Ya tienen una tarea que hacer el gobernador William Villamizar y el alcalde de Cúcuta, Jorge Acevedo, para aprovechar el histórico presupuesto asignado para la educación en este 2024.
Aquí todavía tenemos que mejorar las coberturas en primaria y secundaria y ampliar las capacidades de las universidades públicas para que más jóvenes entren favoreciéndose de la gratuidad decretada por el Gobierno Nacional.

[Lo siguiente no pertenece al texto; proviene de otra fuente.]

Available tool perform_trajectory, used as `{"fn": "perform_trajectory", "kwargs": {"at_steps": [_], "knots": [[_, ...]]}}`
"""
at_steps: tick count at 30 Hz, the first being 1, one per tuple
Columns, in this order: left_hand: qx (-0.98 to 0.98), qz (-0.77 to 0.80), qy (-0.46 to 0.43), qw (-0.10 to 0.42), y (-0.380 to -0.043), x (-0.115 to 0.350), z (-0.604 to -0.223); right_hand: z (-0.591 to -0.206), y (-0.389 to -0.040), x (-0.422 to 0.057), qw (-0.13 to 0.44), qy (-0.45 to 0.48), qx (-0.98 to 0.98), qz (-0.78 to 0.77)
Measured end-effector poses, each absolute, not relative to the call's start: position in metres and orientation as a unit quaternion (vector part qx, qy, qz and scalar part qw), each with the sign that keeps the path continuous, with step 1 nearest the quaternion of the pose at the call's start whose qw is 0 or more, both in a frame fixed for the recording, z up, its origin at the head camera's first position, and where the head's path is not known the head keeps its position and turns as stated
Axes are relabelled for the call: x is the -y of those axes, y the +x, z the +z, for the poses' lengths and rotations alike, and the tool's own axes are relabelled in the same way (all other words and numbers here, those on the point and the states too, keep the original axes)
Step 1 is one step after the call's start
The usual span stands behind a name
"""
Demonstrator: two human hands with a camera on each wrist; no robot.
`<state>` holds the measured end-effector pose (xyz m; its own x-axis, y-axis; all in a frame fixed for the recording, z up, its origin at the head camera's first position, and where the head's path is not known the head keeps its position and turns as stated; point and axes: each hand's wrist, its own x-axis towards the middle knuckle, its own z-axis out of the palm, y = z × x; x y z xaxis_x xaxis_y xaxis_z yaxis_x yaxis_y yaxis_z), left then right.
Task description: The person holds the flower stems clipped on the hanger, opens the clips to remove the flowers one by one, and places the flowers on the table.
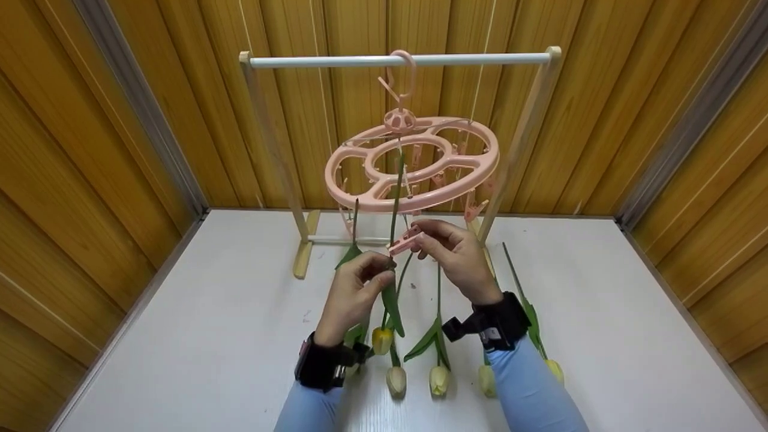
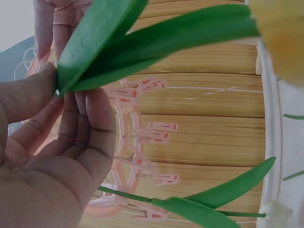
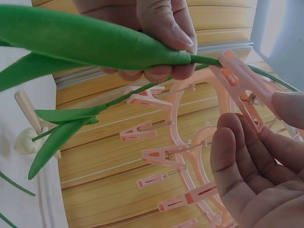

Este año, al sector educativo le corresponde un presupuesto de 70 billones de pesos, que según el compromiso de la ministra Aurora Vergara buscará disminuir las desigualdades con más alumnos en las aulas, significar y fortalecer la labor docente, promover una formación integral, mejorar la infraestructura física y tecnológica y potenciar el acceso a la educación superior.
Mejor dicho, las secretarías de Educación tienen que ponerse desde este mismo instante a elaborar y presentar las iniciativas para que en cada uno de esos enunciados les resuelvan las necesidades apremiantes que tiene la región.
Es que al leer lo expuesto por la ministra Vergara, claramente se aprecia que Norte de Santander necesita que suceda todo eso que ella expuso, y así lograr que la educación se convierta en fuerza transformadora.
Es indispensable que ningún niño se quede por fuera de la escuela o el colegio, en primera instancia para no violarle el derecho a educarse y, también, para protegerlo del reclutamiento forzoso, la drogadicción o la delincuencia.
Para eso se necesita, lógicamente, mejores y más instalaciones educativas y, obviamente, más maestros tanto para atender la nueva población al igual que cubrir el déficit de plazas que también genera la deserción escolar.
Eso es inaplazable. Sería absurdo que desaprovecháramos esta ocasión en que hay mayores posibilidades financieras para conjurar las viejas dificultades que complican el adecuado desempeño del sistema educativo público en la región.
Por ejemplo, hay confianza en que al departamento se le asigne la posibilidad de contar con por lo menos 500 maestros este año, dentro de los $743.000 millones que el ministerio tendrá para ampliar la nómina docente en Colombia, con el fin de atenuar la recurrente falta de profesores y tener los necesarios para la ampliación de los cupos en preescolar y educación media.
Y otra prioridad debe de ser impulsar la gratuidad de la educación pública superior, cuyo decreto reglamentario de la Ley 2307 de 2023, ya entró en vigencia, con el propósito de que más jóvenes de la región ingresen a las aulas universitarias.
Ahí se necesita meterle el acelerador al proyecto de la Universidad del Catatumbo e igualmente tomar decisiones en conjunto con el Ministerio de Educación para que las universidades de Pamplona y Francisco de Paula Santander empiecen a abrir más cupos y se analice, qué otras carreras requiere el departamento para la formación de los profesionales que necesita para su desarrollo.
Para ello se hace imprescindible determinar inversiones en sus plantas físicas así como en un mayor número de educadores para atender la que será creciente demanda de alumnos en las diferentes áreas del conocimiento y considerar todas las necesidades paralelas con el fin de garantizar la calidad y la universalidad educativa.
Para un departamento como el nuestro es indudable que sus autoridades lo tienen que llevar a hacer parte de lo que la ministra de Educación Aurora Vergara Figueroa ha planteado como la estrategia ‘Universidad en tu Territorio’ que busca potenciar oportunidades y mejorar la infraestructura educativa. Eso lo necesitamos en nuestra región, con mucha urgencia.